The consignment is part of 487 containers of edible vegetable cooking oil imports impounded in May 2018 due to low vitamin A content.
Kebs told Parliament the released containers belonging to Master Freight Ltd had proved compliant on a re-test after an appeal by the importer.
“What changed in a span of four months for the consignment to be compliant when it was tested in October 2018 and failed the first test?” said Kanini Kega (Kieni MP), who chairs the National Assembly Trade and Coopoeratives committee.
The law requires that all edible oils manufactured and sold in Kenya be fortified with vitamin A to address, among other things, infertility, stunted growth in children and night blindness.
Kebs said the re-testing of the Master Freight cargo was done “within the framework of the multiagency guidelines”.
“The edible oil is fit for human consumption,” Kebs manging director Benard Njiraini told the committee.
He said of the 487 impounded containers 295 had been declared fit, 82 pending declaration and 63 had been shipped out.
In August, the committee halted the release of the containers containing edible oil, most of which was imported from Asian countries.
Industry, Trade and Cooperatives secretary Peter Munya, had ordered the release following issuance of a waiver to the importers.
Mr Njiraini told MPs that external factors could have compromised Vitami A levels in the edible oils.

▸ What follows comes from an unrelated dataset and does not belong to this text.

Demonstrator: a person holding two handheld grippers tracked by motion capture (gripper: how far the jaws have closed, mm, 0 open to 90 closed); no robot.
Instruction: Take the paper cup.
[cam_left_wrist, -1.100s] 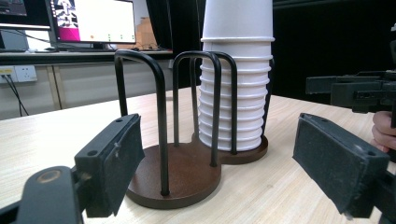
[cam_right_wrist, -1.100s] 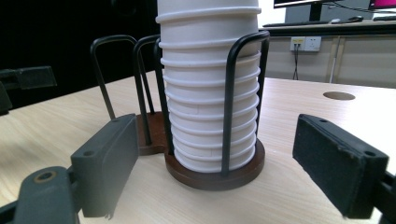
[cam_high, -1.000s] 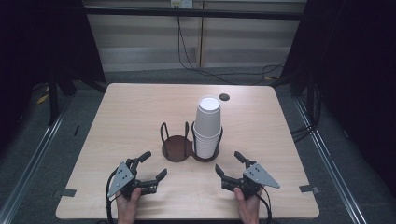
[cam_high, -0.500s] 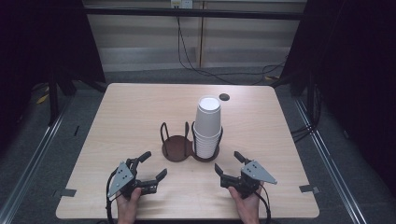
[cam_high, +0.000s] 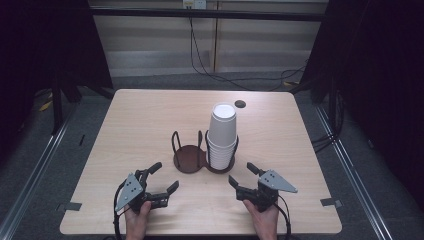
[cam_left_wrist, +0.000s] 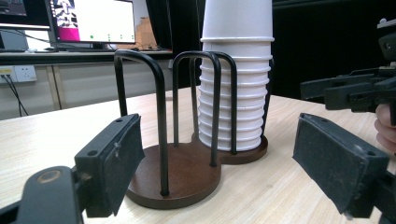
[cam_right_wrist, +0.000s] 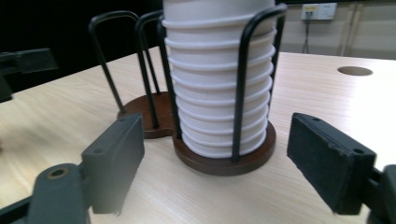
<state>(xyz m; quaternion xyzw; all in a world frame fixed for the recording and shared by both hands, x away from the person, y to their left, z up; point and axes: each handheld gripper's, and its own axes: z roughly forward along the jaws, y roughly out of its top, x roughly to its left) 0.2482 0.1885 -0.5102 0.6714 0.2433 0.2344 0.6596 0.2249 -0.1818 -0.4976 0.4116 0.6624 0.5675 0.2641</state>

“Vitamin A is a very unstable element, meaning that the edible oil was fortified but had degraded due to environmental factors and transportation,” he said.
He noted that this was what informed the waiver approved by the National Standards Council (NSC).
The MPs pointed out that the bone of contention was that the consignments were released without concurrence with the Ministry of Health, contrary to what was prescribed by a resolution by the NSC.
In its resolution, the NSC resolved that the Trade and Industrialisation CS in consultation with his Health counterpart grant a waiver on fortification requirements for the consignments on condition that the importers withdraw all suits against Kebs.
In September last year, a group of clearing and forwarding agents sued the Kebs after the agency declined to clear their Sh800 million edible oil imports.
The companies protested the directive by Kebs asking them to re-ship the consignment back to the Malaysia, the country of origin, within 30 days after it allegedly failed to comply with requirement of the vitamin A standard.